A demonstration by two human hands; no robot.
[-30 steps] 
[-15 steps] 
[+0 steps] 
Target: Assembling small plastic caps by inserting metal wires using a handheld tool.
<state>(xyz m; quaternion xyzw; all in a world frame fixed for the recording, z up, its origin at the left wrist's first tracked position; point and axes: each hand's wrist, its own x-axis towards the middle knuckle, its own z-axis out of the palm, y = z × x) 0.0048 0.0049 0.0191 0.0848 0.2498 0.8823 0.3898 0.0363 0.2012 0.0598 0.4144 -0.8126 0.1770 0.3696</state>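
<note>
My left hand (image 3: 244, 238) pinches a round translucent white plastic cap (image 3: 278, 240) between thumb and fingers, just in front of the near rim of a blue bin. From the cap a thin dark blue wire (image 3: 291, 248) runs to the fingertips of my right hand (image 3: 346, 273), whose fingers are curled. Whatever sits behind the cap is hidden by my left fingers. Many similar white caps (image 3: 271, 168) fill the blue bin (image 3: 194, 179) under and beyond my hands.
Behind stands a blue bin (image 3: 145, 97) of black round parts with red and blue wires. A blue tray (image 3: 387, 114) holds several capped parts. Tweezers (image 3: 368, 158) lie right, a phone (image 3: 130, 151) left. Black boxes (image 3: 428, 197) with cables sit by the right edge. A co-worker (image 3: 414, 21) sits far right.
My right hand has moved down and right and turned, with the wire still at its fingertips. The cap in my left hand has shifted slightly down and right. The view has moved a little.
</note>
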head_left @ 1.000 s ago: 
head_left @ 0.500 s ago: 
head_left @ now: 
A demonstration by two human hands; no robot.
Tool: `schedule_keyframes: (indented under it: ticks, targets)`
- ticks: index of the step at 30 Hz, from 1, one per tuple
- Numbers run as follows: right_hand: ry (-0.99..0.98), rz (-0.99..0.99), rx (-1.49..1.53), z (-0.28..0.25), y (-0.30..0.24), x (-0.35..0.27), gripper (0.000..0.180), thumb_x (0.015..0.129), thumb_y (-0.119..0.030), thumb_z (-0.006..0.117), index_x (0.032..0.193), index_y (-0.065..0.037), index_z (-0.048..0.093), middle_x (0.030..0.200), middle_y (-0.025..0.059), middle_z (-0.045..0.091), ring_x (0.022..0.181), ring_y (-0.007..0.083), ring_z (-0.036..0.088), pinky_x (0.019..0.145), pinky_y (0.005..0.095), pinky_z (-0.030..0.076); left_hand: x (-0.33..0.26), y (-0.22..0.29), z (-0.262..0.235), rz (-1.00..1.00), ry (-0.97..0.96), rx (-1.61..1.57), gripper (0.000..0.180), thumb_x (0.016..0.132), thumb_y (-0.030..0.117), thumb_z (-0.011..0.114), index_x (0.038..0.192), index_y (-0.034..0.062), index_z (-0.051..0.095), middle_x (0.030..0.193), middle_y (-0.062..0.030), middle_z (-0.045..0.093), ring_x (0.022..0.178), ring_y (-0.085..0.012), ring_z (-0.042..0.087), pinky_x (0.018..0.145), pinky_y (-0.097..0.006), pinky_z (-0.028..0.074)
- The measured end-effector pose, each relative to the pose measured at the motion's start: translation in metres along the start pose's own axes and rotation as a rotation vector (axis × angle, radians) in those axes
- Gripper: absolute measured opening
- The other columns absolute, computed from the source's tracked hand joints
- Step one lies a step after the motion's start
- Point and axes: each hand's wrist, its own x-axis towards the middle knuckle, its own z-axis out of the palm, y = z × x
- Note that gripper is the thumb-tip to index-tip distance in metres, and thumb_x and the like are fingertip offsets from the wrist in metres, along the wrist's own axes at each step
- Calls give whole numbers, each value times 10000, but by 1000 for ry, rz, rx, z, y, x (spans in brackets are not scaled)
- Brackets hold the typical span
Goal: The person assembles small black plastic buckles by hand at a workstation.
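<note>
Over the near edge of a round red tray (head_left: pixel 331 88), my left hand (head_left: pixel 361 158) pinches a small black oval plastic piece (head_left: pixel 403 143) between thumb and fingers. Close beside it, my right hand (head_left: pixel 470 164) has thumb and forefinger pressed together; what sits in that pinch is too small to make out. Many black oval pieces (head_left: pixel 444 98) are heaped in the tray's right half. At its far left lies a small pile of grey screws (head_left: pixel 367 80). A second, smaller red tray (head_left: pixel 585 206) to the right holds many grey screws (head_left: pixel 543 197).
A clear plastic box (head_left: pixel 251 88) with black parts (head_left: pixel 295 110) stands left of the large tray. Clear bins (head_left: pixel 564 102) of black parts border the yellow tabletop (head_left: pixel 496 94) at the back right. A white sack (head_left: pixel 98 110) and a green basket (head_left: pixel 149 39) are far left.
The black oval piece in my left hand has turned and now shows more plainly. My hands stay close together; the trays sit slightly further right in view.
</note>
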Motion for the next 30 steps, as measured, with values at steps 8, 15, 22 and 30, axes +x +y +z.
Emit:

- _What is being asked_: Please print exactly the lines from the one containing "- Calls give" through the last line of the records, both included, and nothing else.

- _Solution for this problem_:
- Calls give whole numbers, each value times 10000, but by 1000 for ry, rz, rx, z, y, x (spans in brackets are not scaled)
- Brackets hold the typical span
Goal: The person assembles small black plastic buckles by hand at a workstation.
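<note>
Over the near edge of a round red tray (head_left: pixel 331 88), my left hand (head_left: pixel 361 158) pinches a small black oval plastic piece (head_left: pixel 403 143) between thumb and fingers. Close beside it, my right hand (head_left: pixel 470 164) has thumb and forefinger pressed together; what sits in that pinch is too small to make out. Many black oval pieces (head_left: pixel 444 98) are heaped in the tray's right half. At its far left lies a small pile of grey screws (head_left: pixel 367 80). A second, smaller red tray (head_left: pixel 585 206) to the right holds many grey screws (head_left: pixel 543 197).
A clear plastic box (head_left: pixel 251 88) with black parts (head_left: pixel 295 110) stands left of the large tray. Clear bins (head_left: pixel 564 102) of black parts border the yellow tabletop (head_left: pixel 496 94) at the back right. A white sack (head_left: pixel 98 110) and a green basket (head_left: pixel 149 39) are far left.
The black oval piece in my left hand has turned and now shows more plainly. My hands stay close together; the trays sit slightly further right in view.
</note>
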Motion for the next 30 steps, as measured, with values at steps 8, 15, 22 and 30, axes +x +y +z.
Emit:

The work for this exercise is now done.